Among the winners in the Editor's Choice - Beauty category were Dr Jackson’s 04 Coconut Melt and 05 Face and Eye Essence products. One of Carmen’s particular favorites, Coconut Melt is a 100% organic coconut oil-based multi-purpose or multi-use balm that can be used to moisturize lips, soften hair and smooth out lines. And for those suffering from a bad night’s sleep, jet lag, overexposure or an intense session at the gym, the Face and Eye Essence provides skin with a cooling and refreshing pep up.
The brand’s 07 Face Wash, which uses naturally exfoliating pomegranate instead of man-made plastics, scooped the award for Best Foaming Cleanser, and in the new Wellbeing Category, its Detox Tea, the equivalent of a reset button for the body, took top spot among the Wellbeing Teas.
Another new category for 2019 was vegan skincare and beauty. Declared the year of the vegan by the Economist, which has reported that a quarter of millennials identify as vegan or vegetarian, the increased demand for vegan products in general is now reflected in the increasing availability of and demand for animal free beauty products, which have been the cornerstone of the Dr Jackson’s brand since its inception. Indeed, as well as being vegan, the company always uses natural, organic ingredients, which are sustainably harvested in collaboration with rural communities worldwide.
“People are starting to question and research what they’re buying, and I think that’s empowering,” said the Vegan Society’s Dominika Piasecka recently in an article for The New York Times, explaining that pushing consumers to assess ingredients was perhaps the biggest benefit to come out of the vegan beauty movement.
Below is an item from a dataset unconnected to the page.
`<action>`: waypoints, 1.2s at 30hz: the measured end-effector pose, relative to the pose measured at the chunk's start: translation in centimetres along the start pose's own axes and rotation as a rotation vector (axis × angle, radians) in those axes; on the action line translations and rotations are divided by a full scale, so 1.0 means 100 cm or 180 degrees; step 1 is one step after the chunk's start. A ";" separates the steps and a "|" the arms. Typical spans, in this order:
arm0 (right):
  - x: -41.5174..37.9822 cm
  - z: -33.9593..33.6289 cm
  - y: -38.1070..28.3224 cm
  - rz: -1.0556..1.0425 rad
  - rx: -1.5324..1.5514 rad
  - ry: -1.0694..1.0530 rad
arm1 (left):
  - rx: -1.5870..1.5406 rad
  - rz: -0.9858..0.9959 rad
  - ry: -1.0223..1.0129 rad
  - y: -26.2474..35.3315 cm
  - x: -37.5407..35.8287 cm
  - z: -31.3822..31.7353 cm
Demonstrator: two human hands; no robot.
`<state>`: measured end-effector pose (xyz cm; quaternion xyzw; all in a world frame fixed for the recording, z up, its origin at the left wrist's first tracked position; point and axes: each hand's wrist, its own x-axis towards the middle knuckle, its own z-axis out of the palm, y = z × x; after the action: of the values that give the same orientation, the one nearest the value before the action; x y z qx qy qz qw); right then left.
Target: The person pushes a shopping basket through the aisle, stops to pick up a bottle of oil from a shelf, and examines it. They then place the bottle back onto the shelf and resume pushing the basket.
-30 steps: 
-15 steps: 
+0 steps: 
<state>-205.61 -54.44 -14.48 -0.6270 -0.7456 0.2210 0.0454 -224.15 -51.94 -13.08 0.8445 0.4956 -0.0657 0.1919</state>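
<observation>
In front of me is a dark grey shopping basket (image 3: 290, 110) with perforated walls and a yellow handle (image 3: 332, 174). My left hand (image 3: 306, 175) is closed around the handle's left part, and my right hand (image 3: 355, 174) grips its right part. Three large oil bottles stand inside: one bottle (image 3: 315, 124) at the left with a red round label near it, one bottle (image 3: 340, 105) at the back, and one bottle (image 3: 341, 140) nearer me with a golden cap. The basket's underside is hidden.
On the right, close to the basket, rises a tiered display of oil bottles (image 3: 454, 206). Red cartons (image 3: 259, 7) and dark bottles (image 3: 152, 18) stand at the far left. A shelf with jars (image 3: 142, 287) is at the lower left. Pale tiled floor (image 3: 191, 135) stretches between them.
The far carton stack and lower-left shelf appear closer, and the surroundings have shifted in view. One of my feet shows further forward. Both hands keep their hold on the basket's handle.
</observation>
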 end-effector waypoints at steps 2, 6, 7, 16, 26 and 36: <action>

Common animal-derived ingredients found in beauty products include honey, beeswax, lanolin (wool grease), squalene (shark liver oil), carmine (crushed-up beetles), gelatin (cow or pig bones, tendons or ligaments), allantoin (cow urine), ambergris (whale vomit) and placenta (sheep organs), which while harmless, “haven’t been proven to be superior in any way” said dermatologist and dermatologic surgeon Dr Dennis Gross, who counters that “wholesome vegan alternatives do exist”.
Proponents of vegan beauty acknowledge that there’s a need for products to be adequately labelled to avoid current confusion, particularly surrounding vegan versus cruelty-free products, and a number organizations now have recognizable insignia to confirm whether a product is vegan or simply cruelty-free. Dr Jackson’s products are certified by EU Organic, the Soil Association (UK) and USDA Organic (US), the Vegan Sociey, FairWild (an accreditation program for wild collected products) and Leaping Bunny (no animal testing).
Congratulating Dr Jackson’s on its success, Fiona Klonarides stressed how high the bar is set and that the Awards are not easy to win. “Dr Jackson’s is a much-loved brand by us for many reasons,” she said, “most notably for the appealing apothecary-style branding and intelligent, innovative “super-plant” formulas.”